5. You embark on training - for reserve officer you can opt for weekend BMQ (basic training) or full time (four weeks in the summer), another week for basic officer training part two; then you attend CAP (common army phase) for 10 weeks (usually in the summer) and then you embark your occupation training (6-8 weeks depending on what log specializaton IIRC which can take place the summer after) If you can't get 10 weeks off straight (a tall  order if you're a working man) you can opt to do the CAP in two week modules, but it will take you forever to get qualified so try for a leave of absence as the best alternative.

6. Once that's all done you're good for promotion to Lt. and then you do further training to achieve Captain.

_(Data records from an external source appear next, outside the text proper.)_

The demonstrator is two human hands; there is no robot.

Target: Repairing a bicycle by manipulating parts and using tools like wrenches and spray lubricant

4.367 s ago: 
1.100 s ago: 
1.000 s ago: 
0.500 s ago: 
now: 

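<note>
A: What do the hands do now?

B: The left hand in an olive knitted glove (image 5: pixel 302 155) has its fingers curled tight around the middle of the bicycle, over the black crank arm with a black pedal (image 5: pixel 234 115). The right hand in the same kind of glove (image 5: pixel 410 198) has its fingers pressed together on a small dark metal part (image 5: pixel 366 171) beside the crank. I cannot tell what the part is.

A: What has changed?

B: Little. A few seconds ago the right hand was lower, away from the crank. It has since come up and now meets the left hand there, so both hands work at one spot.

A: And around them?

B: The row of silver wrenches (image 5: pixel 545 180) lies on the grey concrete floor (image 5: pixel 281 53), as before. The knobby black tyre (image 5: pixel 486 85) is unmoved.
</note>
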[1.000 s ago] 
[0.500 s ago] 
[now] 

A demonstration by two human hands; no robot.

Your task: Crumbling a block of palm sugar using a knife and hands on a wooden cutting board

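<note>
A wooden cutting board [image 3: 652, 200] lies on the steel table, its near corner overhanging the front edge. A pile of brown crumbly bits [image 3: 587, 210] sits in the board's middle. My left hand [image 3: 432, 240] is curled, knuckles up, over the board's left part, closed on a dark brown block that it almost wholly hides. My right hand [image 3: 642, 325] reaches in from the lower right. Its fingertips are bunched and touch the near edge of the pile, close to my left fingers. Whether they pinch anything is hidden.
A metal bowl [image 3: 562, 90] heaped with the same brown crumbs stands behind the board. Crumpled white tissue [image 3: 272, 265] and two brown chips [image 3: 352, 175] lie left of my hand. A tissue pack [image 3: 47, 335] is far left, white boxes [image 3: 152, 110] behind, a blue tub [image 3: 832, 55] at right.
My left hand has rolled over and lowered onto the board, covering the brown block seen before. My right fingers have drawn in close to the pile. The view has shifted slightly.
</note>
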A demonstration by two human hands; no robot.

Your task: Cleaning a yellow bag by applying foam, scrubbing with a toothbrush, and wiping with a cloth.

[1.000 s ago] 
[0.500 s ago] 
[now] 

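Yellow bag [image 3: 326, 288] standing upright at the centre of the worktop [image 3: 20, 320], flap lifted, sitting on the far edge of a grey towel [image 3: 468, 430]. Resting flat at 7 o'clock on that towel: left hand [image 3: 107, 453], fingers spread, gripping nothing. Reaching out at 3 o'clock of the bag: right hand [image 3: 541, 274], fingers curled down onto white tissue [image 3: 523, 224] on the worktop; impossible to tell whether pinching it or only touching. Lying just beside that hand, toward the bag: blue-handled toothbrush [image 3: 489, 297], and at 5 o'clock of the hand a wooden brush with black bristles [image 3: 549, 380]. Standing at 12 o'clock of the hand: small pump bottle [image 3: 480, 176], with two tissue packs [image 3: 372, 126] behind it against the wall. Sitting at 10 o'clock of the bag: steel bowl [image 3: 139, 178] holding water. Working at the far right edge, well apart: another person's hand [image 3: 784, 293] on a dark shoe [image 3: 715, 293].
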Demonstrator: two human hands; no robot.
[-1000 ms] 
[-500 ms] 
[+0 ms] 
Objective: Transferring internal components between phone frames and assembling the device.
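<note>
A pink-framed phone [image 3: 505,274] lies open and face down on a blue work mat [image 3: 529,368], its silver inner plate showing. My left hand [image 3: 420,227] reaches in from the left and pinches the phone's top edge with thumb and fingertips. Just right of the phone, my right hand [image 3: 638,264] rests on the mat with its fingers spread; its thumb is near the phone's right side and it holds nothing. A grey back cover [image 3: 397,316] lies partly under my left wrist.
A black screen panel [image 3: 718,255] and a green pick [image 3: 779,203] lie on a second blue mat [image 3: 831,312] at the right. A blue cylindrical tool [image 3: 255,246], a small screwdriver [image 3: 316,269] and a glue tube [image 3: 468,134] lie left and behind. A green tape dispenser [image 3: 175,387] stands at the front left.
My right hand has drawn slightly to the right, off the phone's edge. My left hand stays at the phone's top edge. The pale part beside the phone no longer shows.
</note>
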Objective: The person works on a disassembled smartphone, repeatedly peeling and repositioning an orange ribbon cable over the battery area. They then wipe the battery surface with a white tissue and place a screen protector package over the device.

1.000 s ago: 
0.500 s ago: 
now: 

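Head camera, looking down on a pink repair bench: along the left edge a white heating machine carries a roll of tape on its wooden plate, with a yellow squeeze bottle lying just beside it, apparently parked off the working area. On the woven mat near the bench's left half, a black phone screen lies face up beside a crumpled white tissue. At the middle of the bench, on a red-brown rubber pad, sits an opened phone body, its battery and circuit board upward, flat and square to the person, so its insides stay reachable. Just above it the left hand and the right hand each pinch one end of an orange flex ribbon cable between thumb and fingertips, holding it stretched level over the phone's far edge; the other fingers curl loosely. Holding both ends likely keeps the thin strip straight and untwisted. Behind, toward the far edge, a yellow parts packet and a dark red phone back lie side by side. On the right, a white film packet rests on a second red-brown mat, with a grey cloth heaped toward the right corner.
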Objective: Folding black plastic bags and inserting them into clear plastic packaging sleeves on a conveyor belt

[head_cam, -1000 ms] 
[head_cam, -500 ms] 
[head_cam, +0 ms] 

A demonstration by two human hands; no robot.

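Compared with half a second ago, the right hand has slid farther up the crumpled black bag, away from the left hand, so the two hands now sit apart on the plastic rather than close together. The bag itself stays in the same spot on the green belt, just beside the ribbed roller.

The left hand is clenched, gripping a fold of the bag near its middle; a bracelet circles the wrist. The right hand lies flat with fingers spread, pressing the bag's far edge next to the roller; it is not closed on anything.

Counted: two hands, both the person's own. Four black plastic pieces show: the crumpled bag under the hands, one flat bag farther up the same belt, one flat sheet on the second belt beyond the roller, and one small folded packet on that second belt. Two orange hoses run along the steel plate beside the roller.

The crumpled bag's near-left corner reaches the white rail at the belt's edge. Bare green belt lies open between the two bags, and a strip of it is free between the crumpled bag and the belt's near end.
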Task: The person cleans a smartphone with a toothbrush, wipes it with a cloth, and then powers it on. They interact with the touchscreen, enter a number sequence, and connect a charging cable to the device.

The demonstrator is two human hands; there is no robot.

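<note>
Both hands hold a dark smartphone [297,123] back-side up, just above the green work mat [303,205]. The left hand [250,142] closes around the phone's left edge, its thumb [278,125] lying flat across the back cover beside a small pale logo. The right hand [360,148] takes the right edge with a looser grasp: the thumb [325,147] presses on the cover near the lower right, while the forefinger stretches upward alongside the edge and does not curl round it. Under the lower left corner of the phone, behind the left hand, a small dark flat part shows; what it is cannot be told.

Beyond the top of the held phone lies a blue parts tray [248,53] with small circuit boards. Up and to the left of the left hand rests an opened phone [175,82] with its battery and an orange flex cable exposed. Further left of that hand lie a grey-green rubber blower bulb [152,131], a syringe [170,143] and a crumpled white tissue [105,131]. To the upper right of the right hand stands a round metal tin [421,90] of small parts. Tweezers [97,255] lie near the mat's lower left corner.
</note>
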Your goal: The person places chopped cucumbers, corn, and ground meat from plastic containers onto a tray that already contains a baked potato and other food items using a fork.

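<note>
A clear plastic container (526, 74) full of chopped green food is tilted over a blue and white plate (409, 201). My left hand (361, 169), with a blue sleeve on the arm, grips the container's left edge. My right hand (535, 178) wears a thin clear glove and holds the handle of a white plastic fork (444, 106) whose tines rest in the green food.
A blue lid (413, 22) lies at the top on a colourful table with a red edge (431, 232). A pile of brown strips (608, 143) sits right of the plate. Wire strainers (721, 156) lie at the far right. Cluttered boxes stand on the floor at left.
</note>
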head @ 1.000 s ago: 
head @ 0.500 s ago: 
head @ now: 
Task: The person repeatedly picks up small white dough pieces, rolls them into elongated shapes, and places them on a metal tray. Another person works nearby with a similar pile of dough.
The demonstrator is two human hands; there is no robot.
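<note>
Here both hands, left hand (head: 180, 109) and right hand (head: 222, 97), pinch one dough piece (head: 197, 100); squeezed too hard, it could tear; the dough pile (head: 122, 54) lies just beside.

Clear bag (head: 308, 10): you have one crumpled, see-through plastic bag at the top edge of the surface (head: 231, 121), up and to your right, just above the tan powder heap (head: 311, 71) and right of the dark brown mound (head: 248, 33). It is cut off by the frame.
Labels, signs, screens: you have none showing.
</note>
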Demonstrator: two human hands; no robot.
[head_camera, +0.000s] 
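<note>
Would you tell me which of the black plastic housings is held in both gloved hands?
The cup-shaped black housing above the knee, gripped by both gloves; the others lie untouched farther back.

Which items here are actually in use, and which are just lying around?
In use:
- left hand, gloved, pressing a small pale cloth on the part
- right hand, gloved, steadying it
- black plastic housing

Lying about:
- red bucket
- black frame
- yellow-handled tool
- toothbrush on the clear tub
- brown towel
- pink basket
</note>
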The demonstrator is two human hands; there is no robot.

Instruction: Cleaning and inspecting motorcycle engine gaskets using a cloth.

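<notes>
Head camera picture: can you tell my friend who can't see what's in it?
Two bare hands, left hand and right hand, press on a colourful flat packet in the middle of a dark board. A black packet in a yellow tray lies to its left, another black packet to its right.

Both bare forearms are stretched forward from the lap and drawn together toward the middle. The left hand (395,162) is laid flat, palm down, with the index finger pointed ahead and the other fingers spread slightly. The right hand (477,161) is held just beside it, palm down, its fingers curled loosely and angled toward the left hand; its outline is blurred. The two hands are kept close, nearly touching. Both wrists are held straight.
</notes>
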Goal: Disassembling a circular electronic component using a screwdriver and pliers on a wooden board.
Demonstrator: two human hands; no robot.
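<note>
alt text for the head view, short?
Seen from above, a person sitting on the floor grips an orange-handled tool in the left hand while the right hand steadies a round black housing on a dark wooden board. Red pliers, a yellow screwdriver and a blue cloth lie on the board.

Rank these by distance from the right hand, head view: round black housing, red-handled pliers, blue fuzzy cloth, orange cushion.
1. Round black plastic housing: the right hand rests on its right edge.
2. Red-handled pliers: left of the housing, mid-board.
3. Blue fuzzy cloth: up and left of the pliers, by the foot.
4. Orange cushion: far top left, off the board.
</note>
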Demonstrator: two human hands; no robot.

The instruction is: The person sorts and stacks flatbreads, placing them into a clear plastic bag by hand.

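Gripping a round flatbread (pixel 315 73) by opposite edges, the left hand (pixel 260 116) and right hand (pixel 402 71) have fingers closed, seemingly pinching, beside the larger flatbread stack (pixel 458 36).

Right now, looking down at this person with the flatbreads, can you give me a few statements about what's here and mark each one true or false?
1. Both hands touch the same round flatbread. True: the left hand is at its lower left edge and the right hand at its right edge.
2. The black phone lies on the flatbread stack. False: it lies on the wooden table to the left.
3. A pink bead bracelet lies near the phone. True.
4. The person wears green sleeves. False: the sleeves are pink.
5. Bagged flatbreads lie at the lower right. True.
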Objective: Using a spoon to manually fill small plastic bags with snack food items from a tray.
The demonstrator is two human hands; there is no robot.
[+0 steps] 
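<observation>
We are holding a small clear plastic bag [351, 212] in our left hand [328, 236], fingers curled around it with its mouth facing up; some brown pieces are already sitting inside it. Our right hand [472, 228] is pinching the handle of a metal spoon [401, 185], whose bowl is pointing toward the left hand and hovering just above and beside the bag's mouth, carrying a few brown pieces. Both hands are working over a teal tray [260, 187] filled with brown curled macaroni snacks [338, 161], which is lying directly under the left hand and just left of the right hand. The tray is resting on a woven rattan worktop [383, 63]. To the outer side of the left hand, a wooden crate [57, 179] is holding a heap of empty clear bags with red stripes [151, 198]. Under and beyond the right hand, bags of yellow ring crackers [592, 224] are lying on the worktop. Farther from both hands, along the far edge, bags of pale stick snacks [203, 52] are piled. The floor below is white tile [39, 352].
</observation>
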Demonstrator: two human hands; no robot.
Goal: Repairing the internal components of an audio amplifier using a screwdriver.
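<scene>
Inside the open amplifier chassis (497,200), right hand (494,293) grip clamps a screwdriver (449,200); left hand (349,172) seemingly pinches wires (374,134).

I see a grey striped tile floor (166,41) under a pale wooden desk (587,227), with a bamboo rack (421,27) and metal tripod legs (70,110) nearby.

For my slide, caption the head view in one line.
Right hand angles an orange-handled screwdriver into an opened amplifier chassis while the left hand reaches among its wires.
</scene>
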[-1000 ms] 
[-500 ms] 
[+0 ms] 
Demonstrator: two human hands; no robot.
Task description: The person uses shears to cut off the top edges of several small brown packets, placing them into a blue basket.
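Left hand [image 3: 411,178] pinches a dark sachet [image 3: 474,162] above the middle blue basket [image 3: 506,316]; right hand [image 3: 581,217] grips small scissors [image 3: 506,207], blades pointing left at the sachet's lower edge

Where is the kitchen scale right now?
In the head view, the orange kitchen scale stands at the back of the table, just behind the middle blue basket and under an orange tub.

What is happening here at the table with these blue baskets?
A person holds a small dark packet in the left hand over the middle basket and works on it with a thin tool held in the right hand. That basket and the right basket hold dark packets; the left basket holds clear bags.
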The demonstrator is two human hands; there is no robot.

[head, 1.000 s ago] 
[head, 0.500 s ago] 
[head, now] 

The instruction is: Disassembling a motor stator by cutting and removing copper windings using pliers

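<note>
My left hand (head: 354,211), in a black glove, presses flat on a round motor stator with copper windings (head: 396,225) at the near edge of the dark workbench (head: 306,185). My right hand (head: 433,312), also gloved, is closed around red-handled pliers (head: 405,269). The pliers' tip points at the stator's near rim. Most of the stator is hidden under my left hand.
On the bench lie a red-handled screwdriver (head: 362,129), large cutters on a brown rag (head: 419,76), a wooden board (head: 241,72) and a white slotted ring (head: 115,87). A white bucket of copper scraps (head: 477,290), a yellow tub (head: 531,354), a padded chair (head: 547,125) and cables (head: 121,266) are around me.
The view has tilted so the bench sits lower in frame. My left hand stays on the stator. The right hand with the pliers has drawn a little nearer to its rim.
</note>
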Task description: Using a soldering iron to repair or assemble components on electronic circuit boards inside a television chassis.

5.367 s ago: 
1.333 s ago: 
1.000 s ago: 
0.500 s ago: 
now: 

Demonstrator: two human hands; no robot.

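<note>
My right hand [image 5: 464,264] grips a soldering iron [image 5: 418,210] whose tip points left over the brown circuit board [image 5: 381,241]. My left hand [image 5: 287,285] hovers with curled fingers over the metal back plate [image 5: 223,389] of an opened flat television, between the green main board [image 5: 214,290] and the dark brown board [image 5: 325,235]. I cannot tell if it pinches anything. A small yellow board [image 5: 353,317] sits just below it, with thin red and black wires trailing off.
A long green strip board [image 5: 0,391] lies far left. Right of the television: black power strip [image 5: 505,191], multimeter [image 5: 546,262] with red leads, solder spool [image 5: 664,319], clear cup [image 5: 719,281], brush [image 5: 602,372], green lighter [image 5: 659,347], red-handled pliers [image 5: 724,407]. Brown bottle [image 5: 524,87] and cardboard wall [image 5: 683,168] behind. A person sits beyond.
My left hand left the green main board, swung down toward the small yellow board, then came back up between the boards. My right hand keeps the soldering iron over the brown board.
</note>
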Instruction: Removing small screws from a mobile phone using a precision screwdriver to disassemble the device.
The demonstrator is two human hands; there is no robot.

Hope that helps and if you want further detailed information on reserve log. officer you may want to post in combat service support section where a few loggies hang out,

cheers


----------



## pcantelo (3 Apr 2006)

Thanks for the detailed response 

Much appreciated.


----------



## HIghFlyer (14 Dec 2007)

Here is my situation. I received a call from my local Naval Reserve Unit informing me off my enrolment date; Dec. 20th. During the call, I am told I will be enrolled under RESO. I found this odd as I have two university degrees (Political Science and Business Admin.) and I applied for DEO. The recruiter informed me the DEO is a Reg. Force entry scheme only.  I asked him three times to make sure I was hearing him correctly.  

So this raises a couple of questions:

1. What are the major differences in rank progression between the two? As I understand it, under DEO you are enrolled as an acting sub Lt. but under RESO you would be enrolled as a Naval Cadet.

2. Why are the CFRC's still promoting the DEO (Reserve) option? I spoke to an on-line recruiter today and he sent me DEO information.

3. What are the major differences in the two enter schemes outside of DEO being offer to university graduated and RESO for individuals completing a degree?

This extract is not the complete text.